ASSIGNMENT | Each line of the material should be retyped without alteration.
★ ★ ★ ★
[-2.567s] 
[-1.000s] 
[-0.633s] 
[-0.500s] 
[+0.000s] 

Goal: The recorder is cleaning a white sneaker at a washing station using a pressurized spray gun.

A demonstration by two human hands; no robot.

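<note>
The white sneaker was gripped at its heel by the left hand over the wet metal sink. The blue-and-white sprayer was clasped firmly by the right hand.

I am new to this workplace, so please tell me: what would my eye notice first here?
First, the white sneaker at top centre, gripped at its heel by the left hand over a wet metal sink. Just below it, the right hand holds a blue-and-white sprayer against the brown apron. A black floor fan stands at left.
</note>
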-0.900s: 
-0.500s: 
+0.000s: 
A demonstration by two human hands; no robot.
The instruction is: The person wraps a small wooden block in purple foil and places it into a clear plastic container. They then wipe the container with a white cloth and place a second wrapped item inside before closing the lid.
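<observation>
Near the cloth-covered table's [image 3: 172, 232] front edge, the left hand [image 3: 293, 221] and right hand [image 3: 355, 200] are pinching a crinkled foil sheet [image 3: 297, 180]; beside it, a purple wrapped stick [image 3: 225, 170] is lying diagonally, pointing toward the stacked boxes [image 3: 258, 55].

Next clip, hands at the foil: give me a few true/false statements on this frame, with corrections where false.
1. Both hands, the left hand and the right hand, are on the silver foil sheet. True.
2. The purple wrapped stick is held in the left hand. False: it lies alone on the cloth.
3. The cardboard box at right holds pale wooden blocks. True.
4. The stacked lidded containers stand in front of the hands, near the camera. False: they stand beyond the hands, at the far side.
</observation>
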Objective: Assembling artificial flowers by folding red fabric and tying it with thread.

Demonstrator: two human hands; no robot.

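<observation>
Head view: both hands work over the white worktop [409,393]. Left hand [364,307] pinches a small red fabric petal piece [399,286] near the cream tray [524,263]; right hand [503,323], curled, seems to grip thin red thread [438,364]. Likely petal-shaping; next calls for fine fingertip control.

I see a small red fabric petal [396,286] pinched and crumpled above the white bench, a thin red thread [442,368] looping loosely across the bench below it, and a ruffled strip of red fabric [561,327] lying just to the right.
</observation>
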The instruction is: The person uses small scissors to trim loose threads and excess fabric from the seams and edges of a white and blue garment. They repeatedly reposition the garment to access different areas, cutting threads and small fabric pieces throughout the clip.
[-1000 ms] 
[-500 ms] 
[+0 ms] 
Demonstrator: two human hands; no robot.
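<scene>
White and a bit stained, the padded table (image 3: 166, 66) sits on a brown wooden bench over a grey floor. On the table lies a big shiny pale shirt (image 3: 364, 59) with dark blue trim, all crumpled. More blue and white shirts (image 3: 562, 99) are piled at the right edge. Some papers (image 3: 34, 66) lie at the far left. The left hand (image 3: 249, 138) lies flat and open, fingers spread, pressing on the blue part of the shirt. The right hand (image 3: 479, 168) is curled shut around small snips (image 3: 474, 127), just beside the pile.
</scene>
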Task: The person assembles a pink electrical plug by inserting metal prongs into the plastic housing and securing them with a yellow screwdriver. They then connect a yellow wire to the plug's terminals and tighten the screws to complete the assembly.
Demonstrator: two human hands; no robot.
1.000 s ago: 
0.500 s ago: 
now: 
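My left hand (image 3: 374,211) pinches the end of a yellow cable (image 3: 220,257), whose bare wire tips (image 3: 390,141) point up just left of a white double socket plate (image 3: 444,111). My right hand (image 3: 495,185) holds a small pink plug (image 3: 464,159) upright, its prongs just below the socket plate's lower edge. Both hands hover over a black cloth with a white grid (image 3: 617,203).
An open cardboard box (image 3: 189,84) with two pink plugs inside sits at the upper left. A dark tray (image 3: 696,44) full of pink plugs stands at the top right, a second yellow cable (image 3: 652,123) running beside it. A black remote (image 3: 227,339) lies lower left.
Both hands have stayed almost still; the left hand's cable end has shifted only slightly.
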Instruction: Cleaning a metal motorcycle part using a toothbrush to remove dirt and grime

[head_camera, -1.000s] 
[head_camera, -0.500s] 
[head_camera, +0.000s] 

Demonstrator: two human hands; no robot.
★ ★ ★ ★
ANSWER BOX |
[-2.567s] 
[-1.000s] 
[-0.633s] 
[-0.500s] 
[+0.000s] 

Goal: The recorder is cleaning a white sneaker at a washing station using a pressurized spray gun.

A demonstration by two human hands; no robot.

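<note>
The white sneaker was gripped at its heel by the left hand over the wet metal sink. The blue-and-white sprayer was clasped firmly by the right hand.

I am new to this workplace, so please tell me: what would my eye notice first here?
First, the white sneaker at top centre, gripped at its heel by the left hand over a wet metal sink. Just below it, the right hand holds a blue-and-white sprayer against the brown apron. A black floor fan stands at left.
</note>
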-0.900s: 
-0.500s: 
+0.000s: 
A demonstration by two human hands; no robot.
The instruction is: The person wraps a small wooden block in purple foil and places it into a clear plastic container. They then wipe the container with a white cloth and place a second wrapped item inside before closing the lid.
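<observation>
Near the cloth-covered table's [image 3: 172, 232] front edge, the left hand [image 3: 293, 221] and right hand [image 3: 355, 200] are pinching a crinkled foil sheet [image 3: 297, 180]; beside it, a purple wrapped stick [image 3: 225, 170] is lying diagonally, pointing toward the stacked boxes [image 3: 258, 55].

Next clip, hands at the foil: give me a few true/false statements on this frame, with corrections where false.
1. Both hands, the left hand and the right hand, are on the silver foil sheet. True.
2. The purple wrapped stick is held in the left hand. False: it lies alone on the cloth.
3. The cardboard box at right holds pale wooden blocks. True.
4. The stacked lidded containers stand in front of the hands, near the camera. False: they stand beyond the hands, at the far side.
</observation>
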Objective: Assembling artificial flowers by folding red fabric and tying it with thread.

Demonstrator: two human hands; no robot.

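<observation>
Head view: both hands work over the white worktop [409,393]. Left hand [364,307] pinches a small red fabric petal piece [399,286] near the cream tray [524,263]; right hand [503,323], curled, seems to grip thin red thread [438,364]. Likely petal-shaping; next calls for fine fingertip control.

I see a small red fabric petal [396,286] pinched and crumpled above the white bench, a thin red thread [442,368] looping loosely across the bench below it, and a ruffled strip of red fabric [561,327] lying just to the right.
</observation>
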The instruction is: The person uses small scissors to trim loose threads and excess fabric from the seams and edges of a white and blue garment. They repeatedly reposition the garment to access different areas, cutting threads and small fabric pieces throughout the clip.
[-1000 ms] 
[-500 ms] 
[+0 ms] 
Demonstrator: two human hands; no robot.
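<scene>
White and a bit stained, the padded table (image 3: 166, 66) sits on a brown wooden bench over a grey floor. On the table lies a big shiny pale shirt (image 3: 364, 59) with dark blue trim, all crumpled. More blue and white shirts (image 3: 562, 99) are piled at the right edge. Some papers (image 3: 34, 66) lie at the far left. The left hand (image 3: 249, 138) lies flat and open, fingers spread, pressing on the blue part of the shirt. The right hand (image 3: 479, 168) is curled shut around small snips (image 3: 474, 127), just beside the pile.
</scene>
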Task: The person assembles a pink electrical plug by inserting metal prongs into the plastic housing and securing them with a yellow screwdriver. They then connect a yellow wire to the plug's terminals and tighten the screws to complete the assembly.
Demonstrator: two human hands; no robot.
1.000 s ago: 
0.500 s ago: 
now: 
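My left hand (image 3: 374,211) pinches the end of a yellow cable (image 3: 220,257), whose bare wire tips (image 3: 390,141) point up just left of a white double socket plate (image 3: 444,111). My right hand (image 3: 495,185) holds a small pink plug (image 3: 464,159) upright, its prongs just below the socket plate's lower edge. Both hands hover over a black cloth with a white grid (image 3: 617,203).
An open cardboard box (image 3: 189,84) with two pink plugs inside sits at the upper left. A dark tray (image 3: 696,44) full of pink plugs stands at the top right, a second yellow cable (image 3: 652,123) running beside it. A black remote (image 3: 227,339) lies lower left.
Both hands have stayed almost still; the left hand's cable end has shifted only slightly.
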Instruction: Cleaning a metal motorcycle part using a toothbrush to remove dirt and grime

[head_camera, -1.000s] 
[head_camera, -0.500s] 
[head_camera, +0.000s] 

Demonstrator: two human hands; no robot.

Work on the answer has been completed.